I do not need you to write a code I have wrote it, but I want to know how I kan sum 1+6 instead of 16 as example. my code is here and it works fine.
I hope help know.
Thanks.
enter code here
public static boolean checknumber(String s) {
if(checkPersonNummer(s)== true) {
char [] charray = s.toCharArray();
int newch = 0 ;
int j = 0;
int i = 0;
String sum= "";
int x = 0;
for( j = 2; j < 8 ; j++) {
System.out.print(" "+ charray[j] + " ");}
for( j = 9; j < charray.length ; j++) {
System.out.print(" "+ charray[j] + " ");}
System.out.println(" ");
for( j = 2; j < 8 ; j++) {
if(j%2 == 0) {
System.out.print(" "+ 2 + " ");
} else {
System.out.print(" "+ 1 + " ");
}
}
// System.out.println(" ");
for( j = 9; j < charray.length; j++) {
if(j%2 == 0) {
System.out.print(" "+ 2 + " ");
} else {
System.out.print(" "+ 1 + " ");
}
}
System.out.print("\n--------------------------------------------");
System.out.println("");
for( i = 2;i < 8;i++) {
if(i% 2 == 0) {
newch = Character.getNumericValue(charray[i] )* 2;
sum += newch;
}
else {
newch = Character.getNumericValue(charray[i]) * 1;
sum += newch;
}
System.out.print(newch + " " );
}
for( i = 9;i < charray.length;i++) {
if(i% 2 == 0) {
newch = Character.getNumericValue(charray[i] )* 1;
sum += newch;
}
else {
newch = Character.getNumericValue(charray[i]) * 2;
sum += newch;
}
System.out.print(newch + " " );
}
System.out.println();
System.out.print("Total = " + sum);
}
return true;
}
}
This sounds like a homework assignment, and we're not a homework writing team. But I'll give you some basic advice.

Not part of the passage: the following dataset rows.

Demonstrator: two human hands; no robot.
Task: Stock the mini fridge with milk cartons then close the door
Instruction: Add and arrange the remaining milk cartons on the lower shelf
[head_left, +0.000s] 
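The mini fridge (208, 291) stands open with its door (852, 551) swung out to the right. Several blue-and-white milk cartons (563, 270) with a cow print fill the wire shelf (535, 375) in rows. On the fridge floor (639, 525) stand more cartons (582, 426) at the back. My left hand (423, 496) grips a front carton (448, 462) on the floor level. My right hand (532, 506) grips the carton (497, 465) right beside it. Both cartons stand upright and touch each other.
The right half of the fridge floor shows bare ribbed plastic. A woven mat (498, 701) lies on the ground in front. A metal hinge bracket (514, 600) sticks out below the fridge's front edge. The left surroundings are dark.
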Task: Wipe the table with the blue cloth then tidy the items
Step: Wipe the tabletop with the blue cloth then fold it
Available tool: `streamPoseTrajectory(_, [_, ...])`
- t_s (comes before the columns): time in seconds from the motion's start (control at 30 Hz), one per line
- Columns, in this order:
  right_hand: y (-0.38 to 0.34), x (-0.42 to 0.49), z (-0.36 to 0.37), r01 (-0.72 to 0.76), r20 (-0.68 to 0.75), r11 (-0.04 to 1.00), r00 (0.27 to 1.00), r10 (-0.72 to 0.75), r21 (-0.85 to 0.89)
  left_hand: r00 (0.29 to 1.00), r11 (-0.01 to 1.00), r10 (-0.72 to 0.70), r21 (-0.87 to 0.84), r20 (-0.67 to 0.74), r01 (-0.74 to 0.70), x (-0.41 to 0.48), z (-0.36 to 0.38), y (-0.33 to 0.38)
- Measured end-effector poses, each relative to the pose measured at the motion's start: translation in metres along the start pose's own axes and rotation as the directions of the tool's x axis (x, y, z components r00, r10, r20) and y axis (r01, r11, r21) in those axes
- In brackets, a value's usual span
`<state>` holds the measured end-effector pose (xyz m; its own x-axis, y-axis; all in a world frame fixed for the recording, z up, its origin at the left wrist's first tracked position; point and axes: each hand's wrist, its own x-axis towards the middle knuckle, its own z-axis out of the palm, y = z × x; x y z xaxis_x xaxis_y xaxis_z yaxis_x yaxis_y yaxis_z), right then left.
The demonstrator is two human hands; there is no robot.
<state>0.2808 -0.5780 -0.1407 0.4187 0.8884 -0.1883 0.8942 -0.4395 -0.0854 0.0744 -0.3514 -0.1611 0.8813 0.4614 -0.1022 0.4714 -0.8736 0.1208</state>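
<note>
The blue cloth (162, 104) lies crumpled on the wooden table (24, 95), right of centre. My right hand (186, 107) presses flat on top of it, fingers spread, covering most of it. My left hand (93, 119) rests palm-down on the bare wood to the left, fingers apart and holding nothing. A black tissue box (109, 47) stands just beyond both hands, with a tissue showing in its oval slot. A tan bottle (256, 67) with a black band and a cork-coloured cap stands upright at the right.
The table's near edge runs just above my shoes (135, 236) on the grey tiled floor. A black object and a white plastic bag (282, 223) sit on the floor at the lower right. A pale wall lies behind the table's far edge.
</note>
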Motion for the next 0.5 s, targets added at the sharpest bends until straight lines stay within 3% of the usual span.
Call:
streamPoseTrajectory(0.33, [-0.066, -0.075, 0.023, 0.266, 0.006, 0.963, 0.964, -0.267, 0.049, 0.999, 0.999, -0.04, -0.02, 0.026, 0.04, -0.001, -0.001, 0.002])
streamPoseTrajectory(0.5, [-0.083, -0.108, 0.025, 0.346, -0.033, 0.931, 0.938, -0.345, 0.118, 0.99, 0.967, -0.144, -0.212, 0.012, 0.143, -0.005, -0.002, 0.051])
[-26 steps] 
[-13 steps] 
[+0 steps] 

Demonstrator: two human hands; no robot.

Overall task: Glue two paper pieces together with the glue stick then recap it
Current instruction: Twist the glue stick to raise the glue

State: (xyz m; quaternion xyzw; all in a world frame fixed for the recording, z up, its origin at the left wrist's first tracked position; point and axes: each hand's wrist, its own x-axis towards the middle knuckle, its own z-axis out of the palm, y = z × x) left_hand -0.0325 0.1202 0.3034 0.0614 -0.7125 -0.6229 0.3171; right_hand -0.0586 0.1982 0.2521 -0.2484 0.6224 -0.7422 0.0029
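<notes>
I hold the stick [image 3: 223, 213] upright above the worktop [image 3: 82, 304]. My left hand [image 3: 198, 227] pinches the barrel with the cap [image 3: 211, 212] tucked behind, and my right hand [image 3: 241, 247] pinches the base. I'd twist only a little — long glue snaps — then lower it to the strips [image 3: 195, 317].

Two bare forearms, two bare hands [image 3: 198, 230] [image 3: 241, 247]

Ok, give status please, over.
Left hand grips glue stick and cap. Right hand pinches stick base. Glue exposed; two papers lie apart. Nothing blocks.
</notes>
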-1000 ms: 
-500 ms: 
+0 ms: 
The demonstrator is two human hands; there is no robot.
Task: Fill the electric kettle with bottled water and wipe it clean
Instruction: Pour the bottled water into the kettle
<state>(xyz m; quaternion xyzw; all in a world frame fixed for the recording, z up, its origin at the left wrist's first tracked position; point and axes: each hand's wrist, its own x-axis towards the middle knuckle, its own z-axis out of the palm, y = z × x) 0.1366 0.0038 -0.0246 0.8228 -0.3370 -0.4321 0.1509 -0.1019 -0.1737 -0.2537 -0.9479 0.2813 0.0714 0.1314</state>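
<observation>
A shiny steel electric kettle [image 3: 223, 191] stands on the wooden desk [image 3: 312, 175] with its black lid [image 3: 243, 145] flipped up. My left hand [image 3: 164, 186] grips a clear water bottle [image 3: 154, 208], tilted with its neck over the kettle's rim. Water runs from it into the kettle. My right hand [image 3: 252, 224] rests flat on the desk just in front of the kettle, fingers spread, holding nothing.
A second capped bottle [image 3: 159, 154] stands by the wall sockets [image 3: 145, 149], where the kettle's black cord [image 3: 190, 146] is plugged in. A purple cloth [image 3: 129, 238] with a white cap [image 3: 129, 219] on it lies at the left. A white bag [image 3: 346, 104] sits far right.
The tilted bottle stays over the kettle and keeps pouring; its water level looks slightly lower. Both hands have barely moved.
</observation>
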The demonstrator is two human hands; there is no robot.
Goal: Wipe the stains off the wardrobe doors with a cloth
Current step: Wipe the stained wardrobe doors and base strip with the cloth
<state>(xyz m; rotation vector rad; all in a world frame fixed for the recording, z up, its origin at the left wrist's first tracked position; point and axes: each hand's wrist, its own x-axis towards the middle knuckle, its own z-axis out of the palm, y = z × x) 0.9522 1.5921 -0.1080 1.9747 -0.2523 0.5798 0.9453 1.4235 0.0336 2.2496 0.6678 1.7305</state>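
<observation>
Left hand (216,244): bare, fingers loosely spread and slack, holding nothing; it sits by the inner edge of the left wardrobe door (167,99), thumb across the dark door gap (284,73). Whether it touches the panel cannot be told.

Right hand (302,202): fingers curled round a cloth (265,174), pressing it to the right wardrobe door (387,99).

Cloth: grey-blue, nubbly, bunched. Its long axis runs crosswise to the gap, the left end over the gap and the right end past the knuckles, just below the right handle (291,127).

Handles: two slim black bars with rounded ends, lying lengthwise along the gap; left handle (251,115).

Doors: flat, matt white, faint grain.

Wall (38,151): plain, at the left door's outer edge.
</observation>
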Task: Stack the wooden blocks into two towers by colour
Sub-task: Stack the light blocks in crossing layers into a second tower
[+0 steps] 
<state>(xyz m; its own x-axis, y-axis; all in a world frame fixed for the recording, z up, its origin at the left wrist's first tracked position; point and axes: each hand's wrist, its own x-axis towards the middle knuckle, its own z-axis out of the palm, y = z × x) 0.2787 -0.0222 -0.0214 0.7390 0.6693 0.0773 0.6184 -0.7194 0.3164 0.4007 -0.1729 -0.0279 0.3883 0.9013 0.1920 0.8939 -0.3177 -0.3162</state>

First, I had one person tell me, "programming is the art of editing the null program until it does what you want". By that he meant that we start with a program that does nothing and slowly built it up.
That's a good way to start.
So... Start your program. You need to get your data in. Do that, and figure out how to print it.
After that, think about printing out each number times either 1 or 2 as your problem requires, and print each calculation as you go.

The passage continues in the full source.